In [None]:
import datetime
from pathlib import Path

import matplotlib.pyplot as plt
import pandas as pd
import seaborn as sns

## Load all the data

The data for the cycles stations is split by days, I can use a *glob* pattern to read all of them into a list only to concatenate them into a single dataframe afterwards:

In [None]:
frames = []
for csv_file in Path("data").glob("*.csv"):
    df = pd.read_csv(csv_file, parse_dates=["query_time"])
    frames.append(df)
all_data = pd.concat(frames)

all_data.sample(10, random_state=42)

As you can see, due to the data collection process, the times are not evenly distributed. The following lines do two things:

 - Modifies the `query_time` column: The dataset dates are in UTC, but when read from using *pandas* this information is not reflected, with `dt.tz_localize("utc")` I set UTC as the timezone, and with `dt.floor("15min")` I round (or floor) the times to the nearest 15 minute.
 - Calculates the `proportion`, a value ranging from 0 to 1 that summarises how empty or full the bike station is

In [None]:
all_data["query_time"] = pd.to_datetime(all_data["query_time"].dt.tz_localize("utc").dt.floor("15min"))
all_data["proportion"] = (all_data["docks"] - all_data["empty_docks"]) / all_data["docks"]

all_data.sample(10, random_state=42)

And with that, data is evenly spaced and I now have a single column that tells how empty is a station at that specific point in time.

### Filter a specific day

This is entirely optional, for the time being I'll restrict myself to work with a day's worth of data. Keeping in mind that the more data I include, the more time it will take the proccessing to be done.

In [None]:
single_day = None # datetime.datetime(2022, 5, 1)

if single_day:
    data_to_plot = all_data[
        (all_data["query_time"].dt.date >= single_day.date())
        & (all_data["query_time"].dt.date < single_day.date() + datetime.timedelta(days=1))
    ]
else:
    data_to_plot = all_data

## Are there problems in the data?

Since the way I get the data is somewhat unreliable, I want to perform a quick check to see how the data looks like. A group by `query_time` should reveal any missing data:

In [None]:
data_to_plot.groupby("query_time").count().head(5)

And there it is, see the jumps betweent he first and the second row? it goes from 00:15 to 00:30, also from the third to the fourth row there is an hour of missing data!

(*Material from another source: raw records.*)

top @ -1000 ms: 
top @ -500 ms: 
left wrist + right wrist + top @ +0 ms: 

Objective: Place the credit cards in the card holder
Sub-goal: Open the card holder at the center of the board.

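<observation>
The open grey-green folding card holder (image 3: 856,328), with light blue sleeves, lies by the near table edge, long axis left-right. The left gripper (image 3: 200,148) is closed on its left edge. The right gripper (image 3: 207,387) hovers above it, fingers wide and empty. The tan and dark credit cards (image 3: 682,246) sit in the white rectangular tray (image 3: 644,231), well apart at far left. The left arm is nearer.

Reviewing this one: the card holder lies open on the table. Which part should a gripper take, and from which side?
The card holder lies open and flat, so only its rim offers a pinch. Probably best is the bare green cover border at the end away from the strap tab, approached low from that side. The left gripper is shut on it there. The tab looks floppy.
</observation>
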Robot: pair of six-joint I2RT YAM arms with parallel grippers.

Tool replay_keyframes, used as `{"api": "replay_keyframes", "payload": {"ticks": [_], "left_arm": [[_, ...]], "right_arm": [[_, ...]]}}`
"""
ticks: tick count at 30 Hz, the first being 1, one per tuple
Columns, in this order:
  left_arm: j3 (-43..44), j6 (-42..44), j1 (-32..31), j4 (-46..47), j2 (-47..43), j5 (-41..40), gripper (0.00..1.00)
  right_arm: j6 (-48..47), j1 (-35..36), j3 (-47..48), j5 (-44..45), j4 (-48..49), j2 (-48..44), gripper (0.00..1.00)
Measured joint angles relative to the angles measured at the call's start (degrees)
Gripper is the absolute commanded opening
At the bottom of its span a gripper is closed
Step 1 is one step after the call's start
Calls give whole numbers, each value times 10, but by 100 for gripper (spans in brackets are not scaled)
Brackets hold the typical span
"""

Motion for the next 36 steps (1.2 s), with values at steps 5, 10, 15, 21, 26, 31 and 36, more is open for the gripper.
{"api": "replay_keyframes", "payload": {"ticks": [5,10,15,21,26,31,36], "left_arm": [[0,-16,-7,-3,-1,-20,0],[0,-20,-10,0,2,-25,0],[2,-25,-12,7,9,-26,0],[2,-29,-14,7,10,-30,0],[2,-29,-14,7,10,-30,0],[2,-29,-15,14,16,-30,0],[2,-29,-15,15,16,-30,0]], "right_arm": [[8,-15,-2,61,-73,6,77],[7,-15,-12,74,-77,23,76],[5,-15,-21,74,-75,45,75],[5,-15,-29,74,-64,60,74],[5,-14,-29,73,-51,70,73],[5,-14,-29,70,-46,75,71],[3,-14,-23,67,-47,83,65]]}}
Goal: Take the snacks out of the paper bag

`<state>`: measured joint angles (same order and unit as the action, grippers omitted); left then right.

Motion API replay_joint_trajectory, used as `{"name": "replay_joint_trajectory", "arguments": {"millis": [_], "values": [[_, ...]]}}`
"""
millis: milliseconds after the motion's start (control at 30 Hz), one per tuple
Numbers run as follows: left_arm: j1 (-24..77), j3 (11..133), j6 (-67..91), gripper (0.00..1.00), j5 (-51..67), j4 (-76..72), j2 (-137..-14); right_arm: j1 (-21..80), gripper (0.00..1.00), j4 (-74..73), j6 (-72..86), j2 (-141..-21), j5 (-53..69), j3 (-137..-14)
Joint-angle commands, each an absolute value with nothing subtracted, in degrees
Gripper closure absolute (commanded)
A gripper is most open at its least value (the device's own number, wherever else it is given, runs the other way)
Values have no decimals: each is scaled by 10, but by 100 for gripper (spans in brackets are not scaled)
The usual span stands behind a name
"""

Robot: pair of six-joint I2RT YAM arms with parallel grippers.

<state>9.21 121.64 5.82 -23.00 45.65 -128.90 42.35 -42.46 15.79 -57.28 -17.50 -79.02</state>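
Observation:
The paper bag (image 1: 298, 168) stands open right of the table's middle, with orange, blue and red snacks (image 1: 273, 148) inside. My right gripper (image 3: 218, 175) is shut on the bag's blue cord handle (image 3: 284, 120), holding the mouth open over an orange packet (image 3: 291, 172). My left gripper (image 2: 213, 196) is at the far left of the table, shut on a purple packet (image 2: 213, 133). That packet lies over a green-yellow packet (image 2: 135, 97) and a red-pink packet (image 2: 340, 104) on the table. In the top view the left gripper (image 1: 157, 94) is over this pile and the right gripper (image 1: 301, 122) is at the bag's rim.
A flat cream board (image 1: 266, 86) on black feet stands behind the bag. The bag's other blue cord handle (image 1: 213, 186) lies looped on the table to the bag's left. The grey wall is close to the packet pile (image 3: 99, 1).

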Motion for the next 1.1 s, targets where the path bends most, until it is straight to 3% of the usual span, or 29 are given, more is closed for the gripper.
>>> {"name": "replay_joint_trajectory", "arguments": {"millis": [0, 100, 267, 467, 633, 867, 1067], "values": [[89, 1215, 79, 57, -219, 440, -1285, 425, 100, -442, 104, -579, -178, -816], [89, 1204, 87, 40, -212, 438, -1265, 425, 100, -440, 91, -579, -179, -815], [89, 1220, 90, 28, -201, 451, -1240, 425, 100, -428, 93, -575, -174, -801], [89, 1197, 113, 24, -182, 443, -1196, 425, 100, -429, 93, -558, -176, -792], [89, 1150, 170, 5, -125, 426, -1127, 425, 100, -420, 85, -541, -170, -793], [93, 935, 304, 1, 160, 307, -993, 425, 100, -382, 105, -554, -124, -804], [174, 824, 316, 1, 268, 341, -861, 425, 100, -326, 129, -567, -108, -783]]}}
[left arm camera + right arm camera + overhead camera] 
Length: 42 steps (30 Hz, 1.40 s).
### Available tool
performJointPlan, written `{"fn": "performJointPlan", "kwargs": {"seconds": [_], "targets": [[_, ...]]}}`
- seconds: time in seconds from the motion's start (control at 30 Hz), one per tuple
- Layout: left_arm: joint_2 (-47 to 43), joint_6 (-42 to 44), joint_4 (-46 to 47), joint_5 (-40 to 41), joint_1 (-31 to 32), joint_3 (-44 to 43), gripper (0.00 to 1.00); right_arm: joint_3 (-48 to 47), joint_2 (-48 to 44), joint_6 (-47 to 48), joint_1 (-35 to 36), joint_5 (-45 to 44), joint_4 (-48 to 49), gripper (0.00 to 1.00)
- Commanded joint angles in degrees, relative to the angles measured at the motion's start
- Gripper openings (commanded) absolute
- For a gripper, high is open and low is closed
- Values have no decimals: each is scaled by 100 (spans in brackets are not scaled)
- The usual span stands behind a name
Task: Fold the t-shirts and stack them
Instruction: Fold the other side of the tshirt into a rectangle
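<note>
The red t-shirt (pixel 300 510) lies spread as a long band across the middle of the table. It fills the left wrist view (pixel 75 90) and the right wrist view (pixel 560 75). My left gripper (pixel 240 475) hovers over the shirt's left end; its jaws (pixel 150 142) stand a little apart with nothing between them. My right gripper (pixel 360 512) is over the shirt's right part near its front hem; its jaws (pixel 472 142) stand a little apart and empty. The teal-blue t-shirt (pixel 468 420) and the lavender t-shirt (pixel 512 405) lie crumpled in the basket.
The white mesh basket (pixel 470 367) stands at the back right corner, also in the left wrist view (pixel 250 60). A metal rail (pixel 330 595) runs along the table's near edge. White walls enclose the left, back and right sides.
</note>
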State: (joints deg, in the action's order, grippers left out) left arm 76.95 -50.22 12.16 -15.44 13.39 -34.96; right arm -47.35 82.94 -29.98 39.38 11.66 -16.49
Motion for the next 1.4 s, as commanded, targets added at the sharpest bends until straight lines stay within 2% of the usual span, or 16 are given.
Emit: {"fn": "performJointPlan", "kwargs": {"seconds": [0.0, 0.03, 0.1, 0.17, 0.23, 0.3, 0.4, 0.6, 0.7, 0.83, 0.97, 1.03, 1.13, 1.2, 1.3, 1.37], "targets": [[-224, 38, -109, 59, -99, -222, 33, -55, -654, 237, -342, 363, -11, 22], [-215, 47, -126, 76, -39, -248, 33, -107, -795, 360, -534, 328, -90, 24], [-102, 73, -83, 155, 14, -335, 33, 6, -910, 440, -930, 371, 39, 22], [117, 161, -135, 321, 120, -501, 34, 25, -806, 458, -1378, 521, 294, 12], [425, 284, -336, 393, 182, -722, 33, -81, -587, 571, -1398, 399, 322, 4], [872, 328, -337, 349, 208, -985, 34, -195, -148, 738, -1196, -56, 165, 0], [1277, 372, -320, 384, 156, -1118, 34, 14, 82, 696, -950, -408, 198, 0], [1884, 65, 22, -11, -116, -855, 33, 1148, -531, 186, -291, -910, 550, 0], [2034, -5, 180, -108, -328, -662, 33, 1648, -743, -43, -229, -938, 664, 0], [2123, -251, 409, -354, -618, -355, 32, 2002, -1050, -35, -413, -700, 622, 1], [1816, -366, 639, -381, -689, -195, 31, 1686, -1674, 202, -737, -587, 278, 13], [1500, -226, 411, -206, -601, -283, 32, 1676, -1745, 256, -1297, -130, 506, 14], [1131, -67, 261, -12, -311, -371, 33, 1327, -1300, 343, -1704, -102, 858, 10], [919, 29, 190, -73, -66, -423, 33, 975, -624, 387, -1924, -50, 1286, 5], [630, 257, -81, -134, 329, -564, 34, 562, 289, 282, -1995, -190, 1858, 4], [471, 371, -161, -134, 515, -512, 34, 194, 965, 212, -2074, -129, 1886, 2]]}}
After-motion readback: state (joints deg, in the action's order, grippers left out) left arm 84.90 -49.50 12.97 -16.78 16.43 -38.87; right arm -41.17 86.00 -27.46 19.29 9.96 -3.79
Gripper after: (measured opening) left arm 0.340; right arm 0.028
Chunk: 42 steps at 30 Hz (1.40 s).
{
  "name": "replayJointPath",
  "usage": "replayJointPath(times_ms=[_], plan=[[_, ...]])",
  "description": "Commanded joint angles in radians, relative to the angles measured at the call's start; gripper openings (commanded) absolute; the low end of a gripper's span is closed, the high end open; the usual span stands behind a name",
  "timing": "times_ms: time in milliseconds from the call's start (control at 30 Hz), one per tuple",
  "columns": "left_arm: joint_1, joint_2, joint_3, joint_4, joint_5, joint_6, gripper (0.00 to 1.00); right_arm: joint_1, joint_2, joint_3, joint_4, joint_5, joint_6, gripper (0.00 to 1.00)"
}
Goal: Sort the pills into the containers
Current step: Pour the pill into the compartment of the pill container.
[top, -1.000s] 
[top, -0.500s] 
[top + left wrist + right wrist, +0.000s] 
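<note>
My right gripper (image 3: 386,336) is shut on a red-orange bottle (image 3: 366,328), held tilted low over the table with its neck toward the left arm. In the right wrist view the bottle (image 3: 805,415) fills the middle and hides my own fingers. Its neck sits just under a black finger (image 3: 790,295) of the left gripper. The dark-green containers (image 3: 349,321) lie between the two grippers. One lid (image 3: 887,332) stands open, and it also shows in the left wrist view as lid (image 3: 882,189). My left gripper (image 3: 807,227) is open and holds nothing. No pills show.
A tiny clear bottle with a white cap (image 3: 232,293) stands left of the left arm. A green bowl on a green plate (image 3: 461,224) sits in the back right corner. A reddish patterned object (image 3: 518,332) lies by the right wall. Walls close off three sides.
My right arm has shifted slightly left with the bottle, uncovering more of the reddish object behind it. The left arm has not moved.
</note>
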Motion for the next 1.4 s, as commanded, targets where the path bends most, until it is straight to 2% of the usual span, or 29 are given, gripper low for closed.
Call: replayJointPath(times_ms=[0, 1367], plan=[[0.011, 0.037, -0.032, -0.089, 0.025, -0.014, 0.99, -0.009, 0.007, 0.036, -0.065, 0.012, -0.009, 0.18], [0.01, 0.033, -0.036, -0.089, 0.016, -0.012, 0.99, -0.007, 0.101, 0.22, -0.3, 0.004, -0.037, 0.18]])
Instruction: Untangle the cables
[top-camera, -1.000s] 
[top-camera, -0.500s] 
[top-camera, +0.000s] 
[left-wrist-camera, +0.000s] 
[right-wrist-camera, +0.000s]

There is a way to fix this problem... or at least make it less bad.

### Resampling

I need to do a bit of resampling to get this to work as I want it to, let's start small, with a single bike point.

In [None]:
bikepoint = data_to_plot[data_to_plot["place_id"] == "BikePoints_87"]
bikepoint_resampled = bikepoint.copy()
bikepoint.head()

In order to use *pandas*'s resampling utilities, I need to set a time index in our dataframe, in this case, `query_time` will be my time index:

In [None]:
bikepoint_resampled = bikepoint_resampled.set_index("query_time")
bikepoint_resampled.head()

Then I can use `.resample` passing on the value `"15min"` since I want 15 minute intervals, what resample returns is still not what I am after, I need to specify what to do with the newly resampled times that do not have value assigned to them, I can use `.median()` to achieve my goal:

In [None]:
bikepoint_resampled = bikepoint_resampled.resample("15min").median()
bikepoint_resampled.head()

Now it is possible to see the gaps, in the previous dataframe, the second, fourth and fifth row were missing now they appear but have no value; I will take care of that next with the `.interpolate` method for data frames.

The `.interpolate` method allows us to specify how we want this interpolation to happen via the `method` argument, it defaults to `linear` which is something I can work with for the purposes of this post, but if you have other requirements make sure you us the right method.

In [None]:
bikepoint_resampled = bikepoint_resampled.interpolate()
bikepoint_resampled.head()

Finally, we can reset the index to return our `query_time` to the dataframe columns:

In [None]:
bikepoint_resampled = bikepoint_resampled.reset_index()
bikepoint_resampled.head()

Did you notice it? throughout all our transformations, we lost the bike point the dataframe refers to! nothing to worry since we know it is the `BikePoint_87`, but we need to be careful when applying these transformations to the whole dataset.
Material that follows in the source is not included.